■ THE DATA ■

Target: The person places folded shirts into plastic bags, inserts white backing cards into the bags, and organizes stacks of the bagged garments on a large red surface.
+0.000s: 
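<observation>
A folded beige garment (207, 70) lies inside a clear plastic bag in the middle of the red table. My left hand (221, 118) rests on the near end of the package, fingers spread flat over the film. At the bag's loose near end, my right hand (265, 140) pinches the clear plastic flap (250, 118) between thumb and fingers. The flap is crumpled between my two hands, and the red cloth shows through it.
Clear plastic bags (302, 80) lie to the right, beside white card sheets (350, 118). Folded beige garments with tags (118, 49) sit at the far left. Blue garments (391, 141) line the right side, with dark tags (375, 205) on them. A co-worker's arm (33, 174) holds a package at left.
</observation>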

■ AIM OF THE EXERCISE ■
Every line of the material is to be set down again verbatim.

■ TASK RESPONSE ■
Target: The person places folded shirts into plastic bags, inserts white backing cards into the bags, and organizes stacks of the bagged garments on a large red surface.
+0.000s: 
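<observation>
A folded beige garment (207, 70) lies inside a clear plastic bag in the middle of the red table. My left hand (221, 118) rests on the near end of the package, fingers spread flat over the film. At the bag's loose near end, my right hand (265, 140) pinches the clear plastic flap (250, 118) between thumb and fingers. The flap is crumpled between my two hands, and the red cloth shows through it.
Clear plastic bags (302, 80) lie to the right, beside white card sheets (350, 118). Folded beige garments with tags (118, 49) sit at the far left. Blue garments (391, 141) line the right side, with dark tags (375, 205) on them. A co-worker's arm (33, 174) holds a package at left.
</observation>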

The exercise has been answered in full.